Stored entries:
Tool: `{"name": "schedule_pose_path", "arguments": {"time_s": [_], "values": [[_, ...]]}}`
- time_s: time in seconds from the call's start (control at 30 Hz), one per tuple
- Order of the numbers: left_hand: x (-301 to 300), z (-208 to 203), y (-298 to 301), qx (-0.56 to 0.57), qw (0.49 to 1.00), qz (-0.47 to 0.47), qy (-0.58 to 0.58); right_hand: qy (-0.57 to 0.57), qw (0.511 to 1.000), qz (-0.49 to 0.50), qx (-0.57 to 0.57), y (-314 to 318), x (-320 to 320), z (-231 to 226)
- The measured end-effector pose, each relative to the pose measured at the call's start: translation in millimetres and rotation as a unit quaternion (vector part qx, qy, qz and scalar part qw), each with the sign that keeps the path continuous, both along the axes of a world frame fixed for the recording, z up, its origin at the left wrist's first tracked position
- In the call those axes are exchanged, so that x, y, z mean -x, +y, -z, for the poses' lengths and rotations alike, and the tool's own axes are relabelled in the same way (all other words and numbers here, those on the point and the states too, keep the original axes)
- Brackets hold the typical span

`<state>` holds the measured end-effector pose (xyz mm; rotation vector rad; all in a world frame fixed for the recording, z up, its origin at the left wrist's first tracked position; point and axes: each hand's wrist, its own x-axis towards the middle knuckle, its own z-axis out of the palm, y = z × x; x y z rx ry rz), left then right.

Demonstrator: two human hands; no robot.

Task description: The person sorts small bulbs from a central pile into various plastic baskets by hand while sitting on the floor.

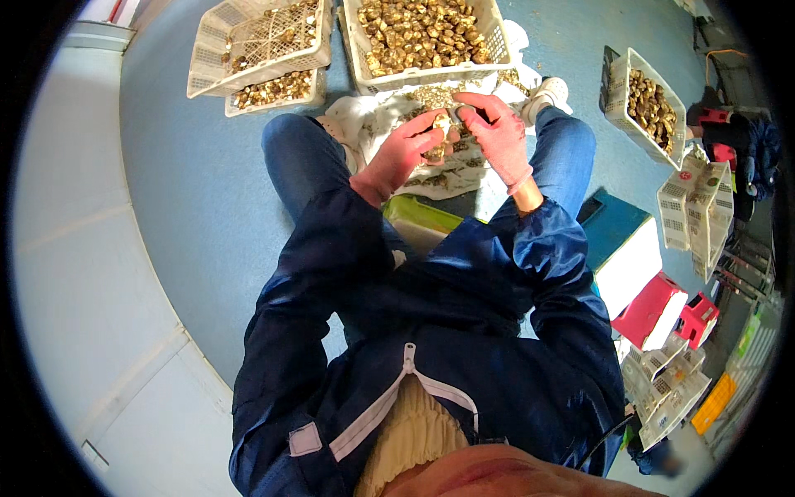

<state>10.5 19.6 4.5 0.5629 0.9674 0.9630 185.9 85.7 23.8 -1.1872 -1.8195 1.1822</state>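
Note:
Both my hands wear pinkish gloves and meet above a white cloth (364,116) spread between my feet. My left hand (397,157) grips a brown-and-pale mushroom (440,132) between thumb and fingers. Close beside it, my right hand (499,141) has its thumb and index finger bent toward each other around a small dark spot. Whether that is a tool or part of the glove I cannot make out. Small pale trimmings (439,96) lie on the cloth below. Just beyond stands a large white crate (431,77) full of brown mushrooms (422,33).
To the far left, a white basket (207,58) rests on another mushroom-filled crate (277,101). Another mushroom crate (617,95) stands far right. Nested white crates (696,199), a blue-and-white box (625,248) and a red stool (650,311) line the right. A green-edged box (422,214) sits between my legs.

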Motion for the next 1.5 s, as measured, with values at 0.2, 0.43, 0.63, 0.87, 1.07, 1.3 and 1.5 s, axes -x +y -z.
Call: {"name": "schedule_pose_path", "arguments": {"time_s": [0.2,0.43,0.63,0.87,1.07,1.3,1.5], "values": [[2.4,-3.7,-0.3,-0.019,0.999,0.004,0.039,-0.022,0.991,-0.124,-0.04,0.7,-6.6,-10.1],[0.6,-14.0,-1.3,-0.008,0.996,-0.02,0.089,-0.037,0.989,-0.123,-0.073,6.5,-4.0,-11.7],[2.4,-7.1,0.7,-0.033,0.989,-0.001,0.147,-0.055,0.989,-0.112,-0.076,12.9,-6.8,-8.0],[-1.5,-9.6,1.5,-0.077,0.973,-0.001,0.217,-0.074,0.988,-0.105,-0.084,13.4,-3.8,-8.3],[-4.5,4.0,-0.4,-0.122,0.96,-0.038,0.248,-0.108,0.989,-0.067,-0.079,18.4,-4.1,-5.7],[-1.0,13.6,1.1,-0.13,0.946,-0.032,0.295,-0.126,0.98,-0.104,-0.111,21.9,0.9,-0.1],[-2.1,14.4,0.3,-0.184,0.896,-0.04,0.401,-0.083,0.982,-0.153,-0.074,16.3,1.5,-5.8]]}}
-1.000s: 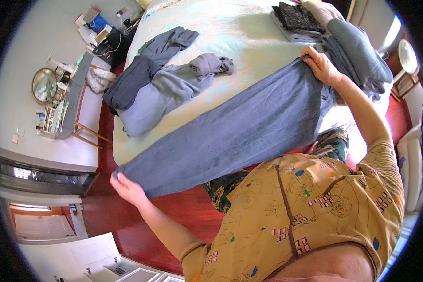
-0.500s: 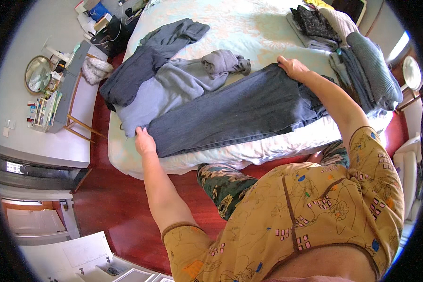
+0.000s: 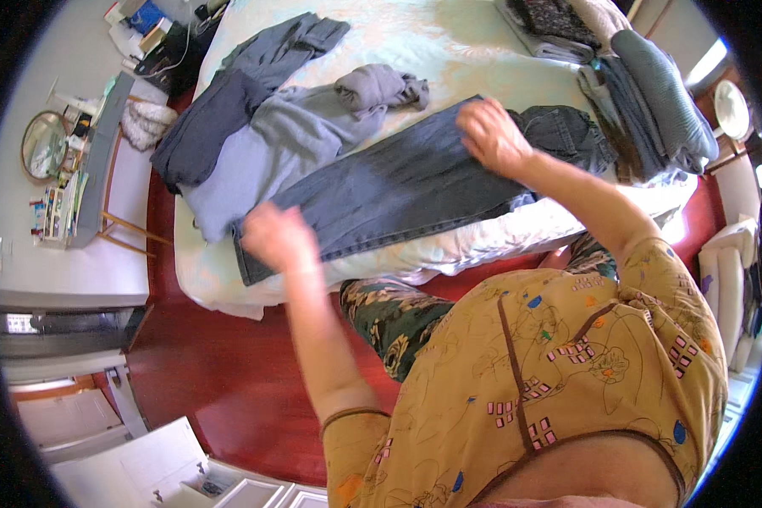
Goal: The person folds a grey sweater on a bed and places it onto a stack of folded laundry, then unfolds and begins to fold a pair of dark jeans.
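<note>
A pair of dark blue-grey jeans (image 3: 381,186) lies stretched across the front of the bed, legs to the left and the seat with its pocket to the right. My right hand (image 3: 493,140) is on the upper edge of the jeans near mid-length, its fingers bent in against the cloth. Over the leg ends, my left hand (image 3: 279,237) is smeared by motion, so its fingers do not show clearly. Just behind the jeans lies a grey sweatshirt (image 3: 288,135), partly bunched. Left of it is a dark folded garment (image 3: 207,127), with another grey garment (image 3: 288,51) beyond.
Folded clothes (image 3: 622,118) are stacked at the bed's right side, more (image 3: 550,34) farther back. The bed (image 3: 432,42) has a pale floral cover. Along the left wall stands a grey dressing table (image 3: 102,161) with a round mirror (image 3: 46,144). White drawers (image 3: 178,474) stand lower left on red flooring.
My right hand has moved left along the jeans, uncovering the seat and pocket. My left hand has shifted from the leg end's corner onto the cloth. The whole view has turned slightly.
</note>
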Demonstrator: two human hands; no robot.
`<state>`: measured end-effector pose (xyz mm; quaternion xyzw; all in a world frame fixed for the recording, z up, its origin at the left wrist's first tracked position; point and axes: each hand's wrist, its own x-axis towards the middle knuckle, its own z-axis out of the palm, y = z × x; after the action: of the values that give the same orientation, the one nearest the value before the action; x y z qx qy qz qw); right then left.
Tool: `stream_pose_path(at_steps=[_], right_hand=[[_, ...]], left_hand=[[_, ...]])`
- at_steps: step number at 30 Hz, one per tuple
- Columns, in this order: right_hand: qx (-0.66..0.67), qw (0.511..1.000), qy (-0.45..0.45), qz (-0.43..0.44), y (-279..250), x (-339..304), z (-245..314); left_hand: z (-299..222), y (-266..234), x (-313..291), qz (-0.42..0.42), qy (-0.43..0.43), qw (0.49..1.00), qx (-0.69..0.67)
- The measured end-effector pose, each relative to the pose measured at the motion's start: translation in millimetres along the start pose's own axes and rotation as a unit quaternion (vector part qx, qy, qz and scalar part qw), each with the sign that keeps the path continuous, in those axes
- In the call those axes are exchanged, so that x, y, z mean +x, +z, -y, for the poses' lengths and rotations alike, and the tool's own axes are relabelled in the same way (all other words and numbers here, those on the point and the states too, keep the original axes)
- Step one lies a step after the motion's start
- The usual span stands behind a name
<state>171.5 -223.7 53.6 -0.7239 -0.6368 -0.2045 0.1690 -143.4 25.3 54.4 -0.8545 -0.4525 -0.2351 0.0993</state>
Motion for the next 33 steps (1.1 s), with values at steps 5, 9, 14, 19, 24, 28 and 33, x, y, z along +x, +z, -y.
stream_pose_path(at_steps=[5, 9, 14, 19, 24, 28, 33], right_hand=[[0.04, 0.98, -0.033, 0.193, 3.5, -50.4, 72.9], [0.051, 0.97, -0.025, 0.236, 4.9, -51.5, 66.9], [0.039, 0.965, -0.021, 0.258, 5.4, -51.9, 65.9], [0.038, 0.964, -0.02, 0.261, 4.5, -52.3, 69.4], [0.051, 0.965, -0.014, 0.256, 4.7, -53.4, 69.8], [0.039, 0.966, -0.014, 0.257, 4.4, -54.5, 69.5], [0.031, 0.965, -0.016, 0.26, 4.2, -53.7, 68.6]], left_hand=[[-159.8, -2.7, -72.8, 0.168, 0.226, 0.928, -0.242], [-154.0, 36.6, -92.9, 0.189, 0.264, 0.916, -0.234], [3.6, 13.0, -42.5, 0.049, 0.137, 0.989, -0.023], [194.3, 17.3, -47.3, 0.048, -0.381, 0.921, 0.069], [215.2, 42.7, -82.5, 0.048, -0.222, 0.914, -0.335], [174.4, 50.1, -78.2, 0.056, -0.296, 0.811, -0.501], [180.6, 35.4, -49.2, 0.107, -0.335, 0.766, -0.539]])
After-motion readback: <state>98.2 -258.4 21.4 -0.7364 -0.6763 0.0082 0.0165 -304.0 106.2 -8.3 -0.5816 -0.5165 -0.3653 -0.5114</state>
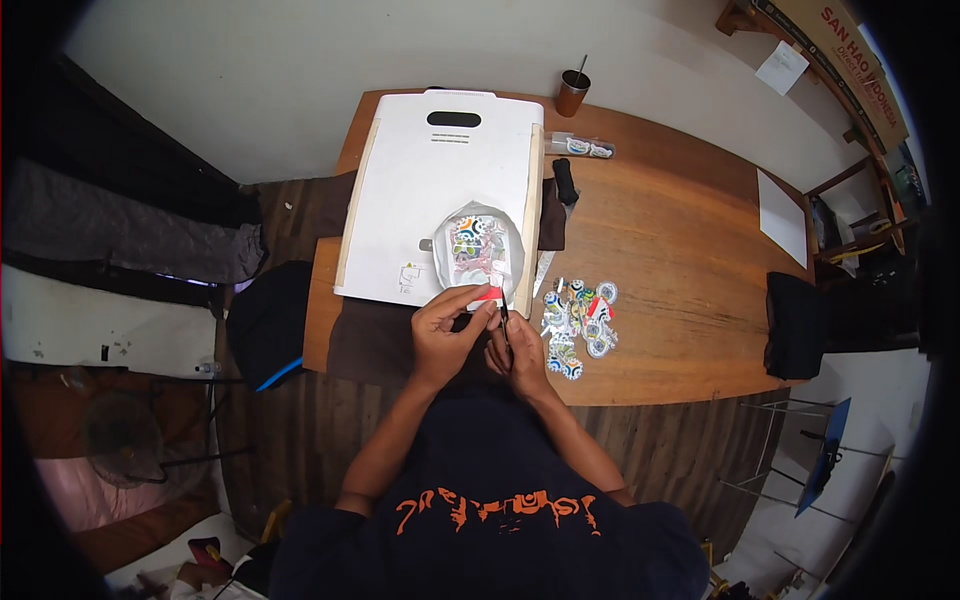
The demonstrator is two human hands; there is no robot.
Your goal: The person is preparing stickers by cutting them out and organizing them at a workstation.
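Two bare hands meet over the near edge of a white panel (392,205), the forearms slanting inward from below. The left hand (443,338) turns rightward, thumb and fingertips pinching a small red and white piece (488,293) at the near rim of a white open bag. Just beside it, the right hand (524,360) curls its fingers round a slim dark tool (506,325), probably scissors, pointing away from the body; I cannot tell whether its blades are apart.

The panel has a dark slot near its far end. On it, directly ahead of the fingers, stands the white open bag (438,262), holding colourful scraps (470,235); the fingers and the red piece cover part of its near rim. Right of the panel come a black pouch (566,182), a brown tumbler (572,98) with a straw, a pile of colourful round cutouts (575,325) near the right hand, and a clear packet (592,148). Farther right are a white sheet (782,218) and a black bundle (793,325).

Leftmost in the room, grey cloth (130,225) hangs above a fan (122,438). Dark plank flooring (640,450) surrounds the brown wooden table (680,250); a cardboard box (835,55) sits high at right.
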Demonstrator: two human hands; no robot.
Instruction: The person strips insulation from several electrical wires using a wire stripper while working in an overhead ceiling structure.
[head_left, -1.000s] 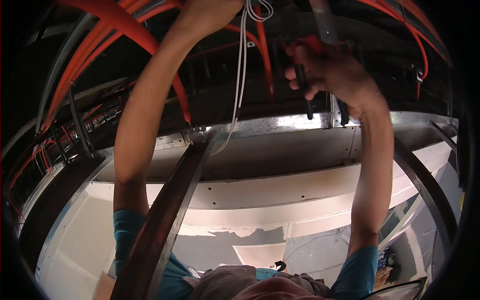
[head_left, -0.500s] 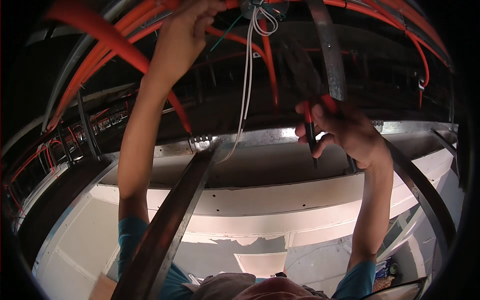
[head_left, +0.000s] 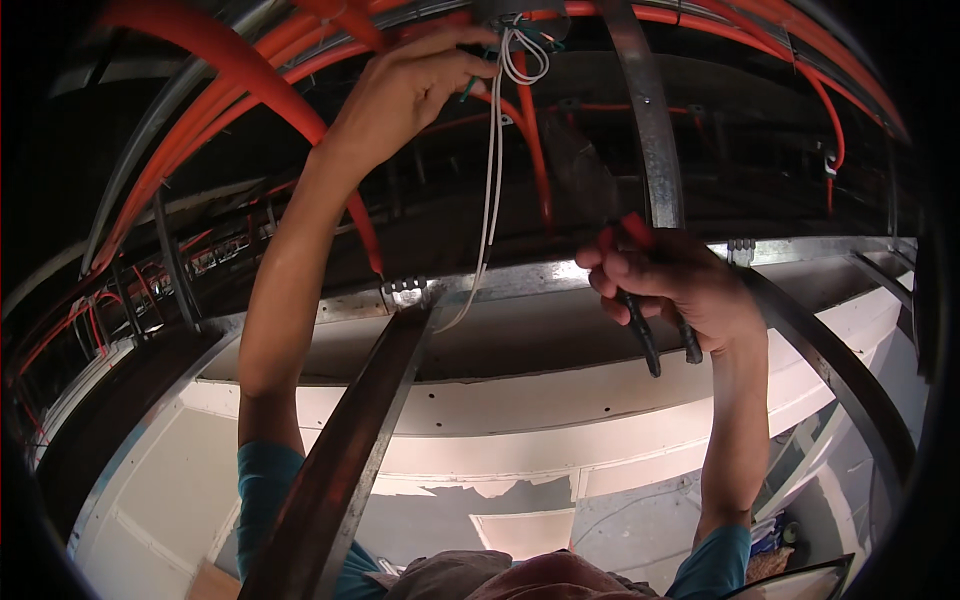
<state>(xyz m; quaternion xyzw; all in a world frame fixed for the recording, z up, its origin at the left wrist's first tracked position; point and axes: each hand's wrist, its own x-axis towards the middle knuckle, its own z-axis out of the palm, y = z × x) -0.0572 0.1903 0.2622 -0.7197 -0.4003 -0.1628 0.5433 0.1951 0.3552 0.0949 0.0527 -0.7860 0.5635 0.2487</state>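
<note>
Up at the round grey junction box (head_left: 522, 14), my left hand (head_left: 415, 90) has its fingers closed round a short green wire (head_left: 467, 92), whose end sticks out below them. A bundle of white wires (head_left: 497, 130) comes out of the box in a loop beside my fingertips, and its long ends hang down. My right hand (head_left: 690, 290) grips a pair of pliers (head_left: 640, 335) with red and black handles, lower and to the right of the box. The pliers' dark jaws point up and left, touching nothing; against the dark background they are hard to make out.
Orange conduits (head_left: 235, 75) run across the ceiling void at the upper left and upper right. A metal strut (head_left: 650, 120) hangs right of the box. A steel channel (head_left: 345, 440) slants up between my arms, meeting a metal rail (head_left: 530, 278). Below lies a pale ceiling panel (head_left: 520, 405).
My left hand has moved right, from the orange conduit to the green wire by the white loop. The pliers in my right hand have shifted slightly left and down, with the handles turned.
</note>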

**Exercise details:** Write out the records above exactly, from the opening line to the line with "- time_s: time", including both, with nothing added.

**Answer to this problem:**
Tool: `{"name": "schedule_pose_path", "arguments": {"time_s": [_], "values": [[_, ...]]}}`
- time_s: time in seconds from the call's start (control at 30 Hz), one per tuple

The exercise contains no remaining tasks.